**Task directions**.
The answer should be a single number: how many lines of the entries below hold the word "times".

**Dataset**.
◆ ◆ ◆ ◆ ◆ ◆ ◆
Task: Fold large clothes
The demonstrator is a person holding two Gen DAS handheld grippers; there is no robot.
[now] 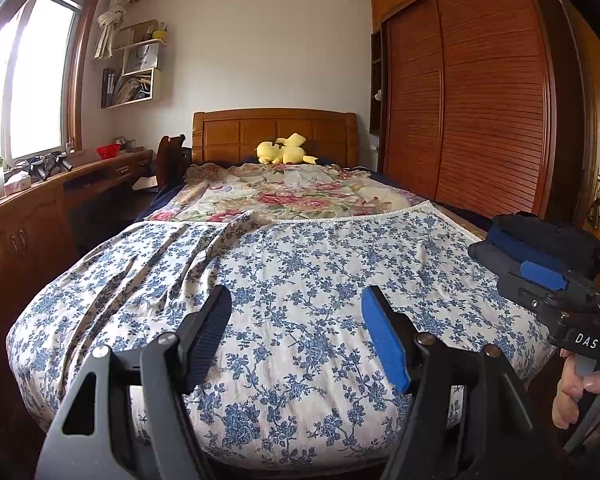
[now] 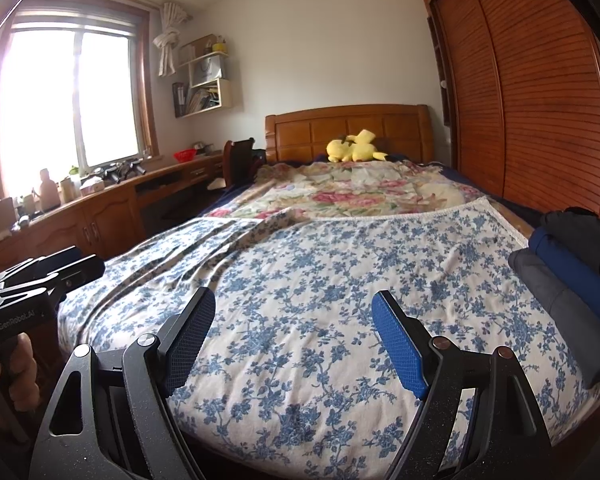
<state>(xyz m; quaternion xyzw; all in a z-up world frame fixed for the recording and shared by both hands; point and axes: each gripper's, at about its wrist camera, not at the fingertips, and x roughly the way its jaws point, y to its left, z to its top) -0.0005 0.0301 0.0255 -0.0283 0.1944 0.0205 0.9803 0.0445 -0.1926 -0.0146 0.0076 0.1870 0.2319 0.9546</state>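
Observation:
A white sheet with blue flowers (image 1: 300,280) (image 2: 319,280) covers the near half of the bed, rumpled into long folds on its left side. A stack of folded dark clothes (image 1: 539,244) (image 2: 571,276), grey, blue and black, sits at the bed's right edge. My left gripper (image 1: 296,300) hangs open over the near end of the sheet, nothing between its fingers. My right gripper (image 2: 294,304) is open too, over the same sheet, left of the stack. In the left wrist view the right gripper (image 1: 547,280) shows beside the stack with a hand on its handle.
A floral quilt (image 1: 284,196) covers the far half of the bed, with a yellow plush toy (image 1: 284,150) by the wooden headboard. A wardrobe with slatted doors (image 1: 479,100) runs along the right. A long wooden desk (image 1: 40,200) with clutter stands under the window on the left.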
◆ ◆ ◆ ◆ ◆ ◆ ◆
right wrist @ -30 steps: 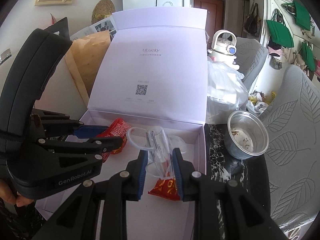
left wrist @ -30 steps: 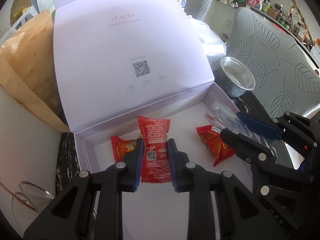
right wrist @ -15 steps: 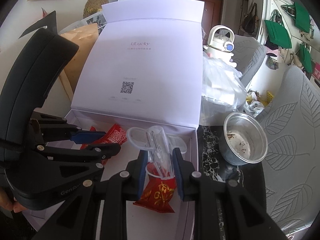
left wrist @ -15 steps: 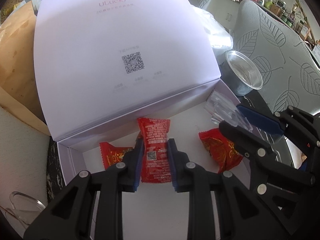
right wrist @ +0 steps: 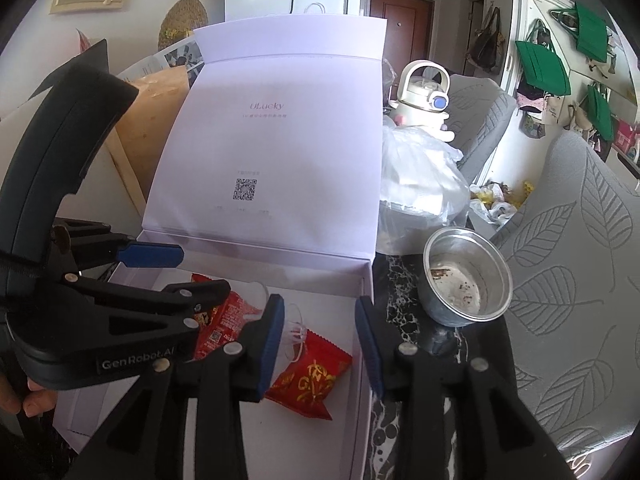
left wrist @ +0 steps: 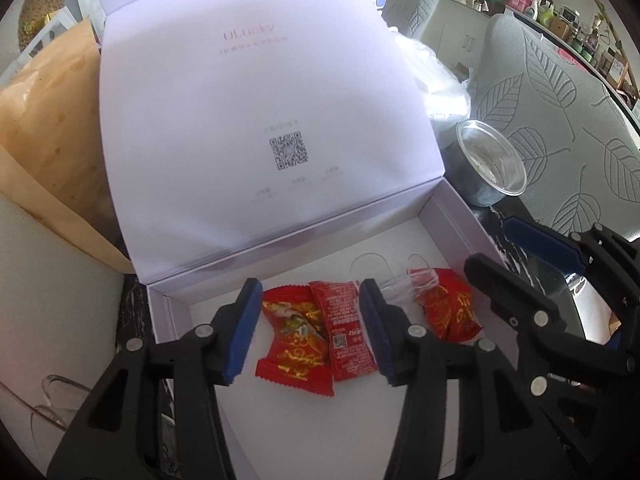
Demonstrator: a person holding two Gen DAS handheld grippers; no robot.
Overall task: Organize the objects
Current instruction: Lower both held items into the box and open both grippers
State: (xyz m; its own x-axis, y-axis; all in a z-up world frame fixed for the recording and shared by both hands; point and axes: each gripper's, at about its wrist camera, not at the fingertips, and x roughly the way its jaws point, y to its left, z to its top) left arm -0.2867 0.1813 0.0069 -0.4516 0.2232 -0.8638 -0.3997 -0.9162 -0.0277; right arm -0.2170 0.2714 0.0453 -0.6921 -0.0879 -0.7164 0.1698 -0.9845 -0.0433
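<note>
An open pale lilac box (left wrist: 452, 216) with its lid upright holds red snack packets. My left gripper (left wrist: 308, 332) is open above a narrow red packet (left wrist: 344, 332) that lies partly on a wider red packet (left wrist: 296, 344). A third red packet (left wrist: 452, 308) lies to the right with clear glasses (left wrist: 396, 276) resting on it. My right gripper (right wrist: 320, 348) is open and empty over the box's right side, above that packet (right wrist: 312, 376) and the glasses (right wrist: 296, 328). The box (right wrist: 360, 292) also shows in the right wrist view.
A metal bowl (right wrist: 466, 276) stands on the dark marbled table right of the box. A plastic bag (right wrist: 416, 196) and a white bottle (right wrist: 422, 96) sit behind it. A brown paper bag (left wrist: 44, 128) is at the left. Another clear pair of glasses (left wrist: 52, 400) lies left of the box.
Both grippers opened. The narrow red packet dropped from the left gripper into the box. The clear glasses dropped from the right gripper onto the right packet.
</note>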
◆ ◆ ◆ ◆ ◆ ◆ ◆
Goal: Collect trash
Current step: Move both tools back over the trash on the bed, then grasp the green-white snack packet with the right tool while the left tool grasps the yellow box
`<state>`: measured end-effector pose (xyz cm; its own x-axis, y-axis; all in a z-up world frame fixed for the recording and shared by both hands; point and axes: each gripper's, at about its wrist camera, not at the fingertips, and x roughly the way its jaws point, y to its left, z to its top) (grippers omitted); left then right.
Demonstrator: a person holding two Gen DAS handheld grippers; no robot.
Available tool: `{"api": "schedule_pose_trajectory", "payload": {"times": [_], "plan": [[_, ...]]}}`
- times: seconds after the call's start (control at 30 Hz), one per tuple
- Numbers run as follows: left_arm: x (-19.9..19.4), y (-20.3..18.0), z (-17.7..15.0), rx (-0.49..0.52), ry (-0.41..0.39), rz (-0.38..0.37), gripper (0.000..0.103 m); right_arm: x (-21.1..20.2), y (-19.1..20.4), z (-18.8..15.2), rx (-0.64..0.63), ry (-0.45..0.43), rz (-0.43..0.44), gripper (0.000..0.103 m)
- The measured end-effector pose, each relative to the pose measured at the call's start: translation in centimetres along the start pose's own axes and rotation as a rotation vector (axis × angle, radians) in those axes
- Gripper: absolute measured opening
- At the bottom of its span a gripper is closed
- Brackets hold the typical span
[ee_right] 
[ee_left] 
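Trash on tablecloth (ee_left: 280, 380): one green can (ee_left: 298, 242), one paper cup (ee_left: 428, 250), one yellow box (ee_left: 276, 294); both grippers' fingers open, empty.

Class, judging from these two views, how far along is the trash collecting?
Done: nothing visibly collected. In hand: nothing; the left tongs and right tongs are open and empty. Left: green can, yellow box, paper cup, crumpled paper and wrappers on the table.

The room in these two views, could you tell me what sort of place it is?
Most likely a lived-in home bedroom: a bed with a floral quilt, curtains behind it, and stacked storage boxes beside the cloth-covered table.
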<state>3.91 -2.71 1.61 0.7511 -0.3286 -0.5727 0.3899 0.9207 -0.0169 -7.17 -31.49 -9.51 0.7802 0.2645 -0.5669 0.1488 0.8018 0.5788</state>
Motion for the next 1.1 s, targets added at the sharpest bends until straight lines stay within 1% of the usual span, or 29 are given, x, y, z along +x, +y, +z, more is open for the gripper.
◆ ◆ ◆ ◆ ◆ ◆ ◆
**Completed exercise**.
2